For the data below, give the number of lines in which "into" occurs. Include nothing besides that number.

→ **Material provided**
--------------------------------------------------
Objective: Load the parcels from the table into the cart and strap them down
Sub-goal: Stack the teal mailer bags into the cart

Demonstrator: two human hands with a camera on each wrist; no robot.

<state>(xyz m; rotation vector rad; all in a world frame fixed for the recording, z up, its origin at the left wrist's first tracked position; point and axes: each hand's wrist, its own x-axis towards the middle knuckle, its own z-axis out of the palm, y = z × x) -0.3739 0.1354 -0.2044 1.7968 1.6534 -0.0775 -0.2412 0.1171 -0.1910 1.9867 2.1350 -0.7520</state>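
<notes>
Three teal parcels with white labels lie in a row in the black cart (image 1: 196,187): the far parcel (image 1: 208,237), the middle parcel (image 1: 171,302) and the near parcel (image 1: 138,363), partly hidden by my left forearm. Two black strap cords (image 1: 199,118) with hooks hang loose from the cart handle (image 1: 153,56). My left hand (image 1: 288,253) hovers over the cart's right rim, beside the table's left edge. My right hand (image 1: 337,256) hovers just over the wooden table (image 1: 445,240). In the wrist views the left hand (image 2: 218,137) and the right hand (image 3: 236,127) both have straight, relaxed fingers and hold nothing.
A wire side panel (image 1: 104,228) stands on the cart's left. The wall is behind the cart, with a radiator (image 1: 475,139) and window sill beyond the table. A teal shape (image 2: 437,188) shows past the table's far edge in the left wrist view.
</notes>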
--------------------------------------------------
→ **Task answer**
2